_What needs to be done_
Output the data word for word. Begin at its first line and end at the line with "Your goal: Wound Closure".
-*-*-
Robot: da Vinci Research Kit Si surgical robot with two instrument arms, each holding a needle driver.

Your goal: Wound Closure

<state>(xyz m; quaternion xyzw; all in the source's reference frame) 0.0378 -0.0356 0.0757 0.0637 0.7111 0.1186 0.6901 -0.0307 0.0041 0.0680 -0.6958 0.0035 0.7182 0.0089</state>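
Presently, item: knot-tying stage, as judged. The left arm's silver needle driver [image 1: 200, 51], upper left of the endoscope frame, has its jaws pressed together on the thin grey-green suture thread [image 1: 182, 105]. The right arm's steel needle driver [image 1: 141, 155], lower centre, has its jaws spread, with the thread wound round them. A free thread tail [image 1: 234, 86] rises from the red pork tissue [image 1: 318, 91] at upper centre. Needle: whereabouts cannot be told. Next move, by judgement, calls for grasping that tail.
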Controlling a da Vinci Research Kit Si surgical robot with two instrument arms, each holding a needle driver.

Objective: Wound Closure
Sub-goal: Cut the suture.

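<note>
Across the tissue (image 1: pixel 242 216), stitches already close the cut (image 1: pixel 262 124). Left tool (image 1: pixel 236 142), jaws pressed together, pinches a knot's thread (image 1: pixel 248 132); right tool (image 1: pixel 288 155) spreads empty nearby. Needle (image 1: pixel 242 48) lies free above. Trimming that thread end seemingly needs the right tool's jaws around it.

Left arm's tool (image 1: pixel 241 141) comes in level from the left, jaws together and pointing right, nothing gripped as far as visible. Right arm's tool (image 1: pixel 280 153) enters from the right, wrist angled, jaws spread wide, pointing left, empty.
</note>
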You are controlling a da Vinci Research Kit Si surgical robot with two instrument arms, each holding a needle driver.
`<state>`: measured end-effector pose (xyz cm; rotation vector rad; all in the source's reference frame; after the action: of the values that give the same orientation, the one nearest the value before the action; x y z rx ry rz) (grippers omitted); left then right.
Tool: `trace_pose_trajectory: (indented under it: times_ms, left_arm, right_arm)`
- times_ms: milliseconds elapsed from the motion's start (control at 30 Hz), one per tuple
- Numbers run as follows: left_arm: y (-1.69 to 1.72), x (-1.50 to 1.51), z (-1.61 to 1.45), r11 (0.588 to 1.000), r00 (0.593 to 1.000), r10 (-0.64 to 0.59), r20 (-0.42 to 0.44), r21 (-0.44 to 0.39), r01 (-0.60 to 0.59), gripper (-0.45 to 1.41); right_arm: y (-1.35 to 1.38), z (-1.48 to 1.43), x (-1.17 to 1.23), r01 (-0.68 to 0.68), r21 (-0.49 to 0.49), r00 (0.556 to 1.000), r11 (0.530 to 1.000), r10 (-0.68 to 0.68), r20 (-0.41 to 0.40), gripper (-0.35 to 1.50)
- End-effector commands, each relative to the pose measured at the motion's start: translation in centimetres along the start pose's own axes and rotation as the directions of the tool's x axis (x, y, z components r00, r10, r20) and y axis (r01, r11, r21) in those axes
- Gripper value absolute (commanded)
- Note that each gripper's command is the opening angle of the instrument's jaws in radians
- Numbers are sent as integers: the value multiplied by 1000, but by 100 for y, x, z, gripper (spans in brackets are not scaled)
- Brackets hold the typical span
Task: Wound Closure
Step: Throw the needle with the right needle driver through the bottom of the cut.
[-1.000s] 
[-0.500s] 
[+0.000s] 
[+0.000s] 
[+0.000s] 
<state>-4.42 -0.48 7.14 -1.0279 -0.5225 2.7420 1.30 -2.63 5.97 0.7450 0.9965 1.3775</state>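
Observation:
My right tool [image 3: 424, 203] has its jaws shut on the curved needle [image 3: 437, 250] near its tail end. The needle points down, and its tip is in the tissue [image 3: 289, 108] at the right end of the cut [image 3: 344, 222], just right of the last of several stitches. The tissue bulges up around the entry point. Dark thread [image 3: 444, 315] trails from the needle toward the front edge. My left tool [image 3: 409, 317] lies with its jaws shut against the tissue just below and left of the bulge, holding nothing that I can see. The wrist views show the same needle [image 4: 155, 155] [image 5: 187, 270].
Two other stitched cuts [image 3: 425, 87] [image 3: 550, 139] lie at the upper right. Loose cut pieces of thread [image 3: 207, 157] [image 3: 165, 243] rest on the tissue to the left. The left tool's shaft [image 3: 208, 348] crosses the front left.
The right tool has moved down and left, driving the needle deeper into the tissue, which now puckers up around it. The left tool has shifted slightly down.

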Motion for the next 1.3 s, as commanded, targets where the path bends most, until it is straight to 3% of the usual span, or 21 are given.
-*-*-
_Your solution_
Robot: da Vinci Research Kit Si surgical robot with two instrument arms, each holding a needle driver.

Your goal: Wound Closure

This output has been given in full.